Die Staatsanwaltschaft hatte schon zuvor erklärt, es sei das "wahrscheinlichste Szenario", dass MH17 mit Hilfe eines Buk-Luftabwehrsystems abgeschossen wurde. Der SPIEGEL berichtete kürzlich, das internationale "Gemeinsame Ermittlerteam" komme zu dem Schluss, dass MH17 von einer Luftabwehrrakete des Typs Buk-M1 abgeschossen wurde.

Die Trümmerteile seien bereits bei einer früheren Bergungsmission an der Absturzstelle von Flug MH17 sichergestellt worden, teilten die Ermittler nun mit.
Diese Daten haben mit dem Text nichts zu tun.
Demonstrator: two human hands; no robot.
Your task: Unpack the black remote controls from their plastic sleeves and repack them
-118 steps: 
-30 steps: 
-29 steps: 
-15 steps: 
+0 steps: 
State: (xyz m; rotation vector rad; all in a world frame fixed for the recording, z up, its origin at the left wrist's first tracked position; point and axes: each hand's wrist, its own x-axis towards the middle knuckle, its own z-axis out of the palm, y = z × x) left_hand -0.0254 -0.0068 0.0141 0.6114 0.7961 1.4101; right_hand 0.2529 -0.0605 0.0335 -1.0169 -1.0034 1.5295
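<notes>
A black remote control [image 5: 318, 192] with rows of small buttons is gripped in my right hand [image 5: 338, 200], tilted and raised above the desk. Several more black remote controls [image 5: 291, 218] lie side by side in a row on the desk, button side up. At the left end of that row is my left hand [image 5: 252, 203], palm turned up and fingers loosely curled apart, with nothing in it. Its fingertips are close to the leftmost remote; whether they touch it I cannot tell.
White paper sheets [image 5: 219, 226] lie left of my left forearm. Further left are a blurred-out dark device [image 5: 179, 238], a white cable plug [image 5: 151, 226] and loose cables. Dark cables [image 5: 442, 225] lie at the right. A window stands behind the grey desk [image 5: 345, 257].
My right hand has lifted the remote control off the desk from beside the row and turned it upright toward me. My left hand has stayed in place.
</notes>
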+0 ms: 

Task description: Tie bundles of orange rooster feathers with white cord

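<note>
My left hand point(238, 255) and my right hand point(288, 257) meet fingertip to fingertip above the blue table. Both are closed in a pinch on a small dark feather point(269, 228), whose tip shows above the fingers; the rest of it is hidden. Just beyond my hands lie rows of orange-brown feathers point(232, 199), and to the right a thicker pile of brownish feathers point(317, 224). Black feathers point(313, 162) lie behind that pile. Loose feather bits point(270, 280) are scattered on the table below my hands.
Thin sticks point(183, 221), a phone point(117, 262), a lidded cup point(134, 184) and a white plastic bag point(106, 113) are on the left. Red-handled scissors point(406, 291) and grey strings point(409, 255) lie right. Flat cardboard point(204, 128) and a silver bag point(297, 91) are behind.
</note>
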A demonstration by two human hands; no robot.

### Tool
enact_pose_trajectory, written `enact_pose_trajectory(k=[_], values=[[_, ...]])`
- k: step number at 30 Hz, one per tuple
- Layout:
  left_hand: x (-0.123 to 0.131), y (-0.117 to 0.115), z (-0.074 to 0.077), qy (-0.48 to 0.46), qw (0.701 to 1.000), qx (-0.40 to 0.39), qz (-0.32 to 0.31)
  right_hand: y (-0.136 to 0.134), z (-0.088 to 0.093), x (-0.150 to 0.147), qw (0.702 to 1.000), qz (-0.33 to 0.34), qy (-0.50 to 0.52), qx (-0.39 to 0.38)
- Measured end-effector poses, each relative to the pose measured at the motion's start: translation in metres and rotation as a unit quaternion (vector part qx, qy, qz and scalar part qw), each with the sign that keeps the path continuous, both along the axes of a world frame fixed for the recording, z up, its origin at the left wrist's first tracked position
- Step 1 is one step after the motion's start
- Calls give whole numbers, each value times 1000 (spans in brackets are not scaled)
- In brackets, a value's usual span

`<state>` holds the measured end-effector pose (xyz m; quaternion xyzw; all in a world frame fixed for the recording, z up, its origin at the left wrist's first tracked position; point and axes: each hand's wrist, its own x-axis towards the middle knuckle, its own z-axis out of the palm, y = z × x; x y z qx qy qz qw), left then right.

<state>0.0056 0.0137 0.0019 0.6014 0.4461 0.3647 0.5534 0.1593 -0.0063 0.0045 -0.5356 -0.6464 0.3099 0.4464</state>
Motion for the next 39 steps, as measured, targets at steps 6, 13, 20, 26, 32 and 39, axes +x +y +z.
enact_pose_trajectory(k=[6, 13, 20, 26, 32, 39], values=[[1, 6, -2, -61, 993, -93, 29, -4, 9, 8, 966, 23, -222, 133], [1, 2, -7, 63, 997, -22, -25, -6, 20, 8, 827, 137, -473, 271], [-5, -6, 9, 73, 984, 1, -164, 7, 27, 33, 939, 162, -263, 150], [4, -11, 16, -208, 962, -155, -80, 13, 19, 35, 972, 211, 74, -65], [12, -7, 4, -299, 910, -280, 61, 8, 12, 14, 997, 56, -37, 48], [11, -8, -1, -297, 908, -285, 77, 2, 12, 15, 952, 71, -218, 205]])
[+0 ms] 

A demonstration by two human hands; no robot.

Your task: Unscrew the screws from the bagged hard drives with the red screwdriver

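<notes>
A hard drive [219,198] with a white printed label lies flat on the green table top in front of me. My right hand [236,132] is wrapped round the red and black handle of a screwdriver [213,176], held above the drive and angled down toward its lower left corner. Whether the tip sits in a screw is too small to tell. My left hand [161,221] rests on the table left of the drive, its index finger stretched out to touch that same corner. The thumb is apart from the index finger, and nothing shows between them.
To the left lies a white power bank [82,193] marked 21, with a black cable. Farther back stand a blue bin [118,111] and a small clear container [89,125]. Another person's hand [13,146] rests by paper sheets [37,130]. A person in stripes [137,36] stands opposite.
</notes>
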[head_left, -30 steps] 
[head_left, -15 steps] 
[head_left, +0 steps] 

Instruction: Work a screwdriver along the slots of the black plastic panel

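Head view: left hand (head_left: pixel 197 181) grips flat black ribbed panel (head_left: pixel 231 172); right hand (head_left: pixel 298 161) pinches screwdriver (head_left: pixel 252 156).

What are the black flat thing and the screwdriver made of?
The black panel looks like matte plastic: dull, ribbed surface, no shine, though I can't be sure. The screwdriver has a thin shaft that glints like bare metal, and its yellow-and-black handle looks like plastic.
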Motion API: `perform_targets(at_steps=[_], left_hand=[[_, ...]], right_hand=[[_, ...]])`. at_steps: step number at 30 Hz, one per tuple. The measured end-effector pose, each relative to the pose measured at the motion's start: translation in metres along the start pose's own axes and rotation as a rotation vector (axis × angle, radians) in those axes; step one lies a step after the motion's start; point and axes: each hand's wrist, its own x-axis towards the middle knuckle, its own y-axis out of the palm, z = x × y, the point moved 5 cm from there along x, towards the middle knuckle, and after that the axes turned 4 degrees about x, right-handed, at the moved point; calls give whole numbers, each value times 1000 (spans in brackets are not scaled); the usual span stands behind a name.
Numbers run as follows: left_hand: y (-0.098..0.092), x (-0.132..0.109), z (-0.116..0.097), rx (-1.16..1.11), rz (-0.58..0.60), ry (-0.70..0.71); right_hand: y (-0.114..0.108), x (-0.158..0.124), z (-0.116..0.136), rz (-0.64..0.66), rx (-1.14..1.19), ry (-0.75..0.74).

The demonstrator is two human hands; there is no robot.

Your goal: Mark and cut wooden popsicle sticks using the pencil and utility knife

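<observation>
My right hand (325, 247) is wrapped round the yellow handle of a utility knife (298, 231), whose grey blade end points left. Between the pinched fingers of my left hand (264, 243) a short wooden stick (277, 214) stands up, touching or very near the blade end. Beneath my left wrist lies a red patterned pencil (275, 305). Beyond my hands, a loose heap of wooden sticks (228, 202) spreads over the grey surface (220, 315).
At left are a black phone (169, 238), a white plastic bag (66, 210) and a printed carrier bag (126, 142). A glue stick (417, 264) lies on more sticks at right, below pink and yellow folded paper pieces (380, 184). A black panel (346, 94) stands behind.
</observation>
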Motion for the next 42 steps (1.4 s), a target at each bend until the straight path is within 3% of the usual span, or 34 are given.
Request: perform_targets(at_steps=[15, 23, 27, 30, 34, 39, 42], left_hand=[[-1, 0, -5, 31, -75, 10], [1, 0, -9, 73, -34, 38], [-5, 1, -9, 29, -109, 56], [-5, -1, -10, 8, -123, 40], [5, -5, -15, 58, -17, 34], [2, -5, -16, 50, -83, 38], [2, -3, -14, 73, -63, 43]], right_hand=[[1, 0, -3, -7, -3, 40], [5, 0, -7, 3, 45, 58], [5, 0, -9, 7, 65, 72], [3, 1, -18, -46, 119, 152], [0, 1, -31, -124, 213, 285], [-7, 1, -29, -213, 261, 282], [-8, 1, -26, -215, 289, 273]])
Man erhoffe sich im Zusammenhang mit strafrechtlichen Ermittlungen zu dem Absturz am 17. Juli 2014 mehr Informationen darüber, wer daran beteiligt war.

Die Niederlande hätten Russland im Zuge eines Rechtshilfegesuchs um Unterstützung durch den russischen Hersteller von Buk-Raketen gebeten, berichtete die niederländische Nachrichtenagentur ANP. Ob es darauf aus Moskau eine Antwort gab, sei nicht bekannt. Die Ermittlungen werden in den Niederlanden geführt, weil die meisten Opfer von dort stammten.

Gegenseitige Schuldzuweisungen

In einem vorläufigen Bericht aus den Niederlanden vom September 2014 hieß es, die Schäden an dem Flugzeug seien offenbar von einer "großen Zahl von Objekten verursacht worden, die das Flugzeug mit hoher Geschwindigkeit von außen durchdrangen".

Beim Absturz der Maschine waren alle Insassen ums Leben gekommen. Die Boeing 777 war auf dem Weg von Amsterdam nach Kuala Lumpur gewesen. Die ukrainische Regierung und der Westen vermuten, dass prorussische Rebellen die Maschine mit einer von Russland gelieferten Buk-Rakete abgeschossen haben. Moskau schreibt die Verantwortung hingegen Kiew zu.

Russland hatte erst kürzlich die Einrichtung eines Uno-Tribunals zur Aufklärung des Vorfalls mit seinem Veto im Sicherheitsrat der Vereinten Nationen blockiert. Russlands Uno-Botschafter Witali Tschurkin zweifelte an der Unabhängigkeit einer solchen Untersuchung.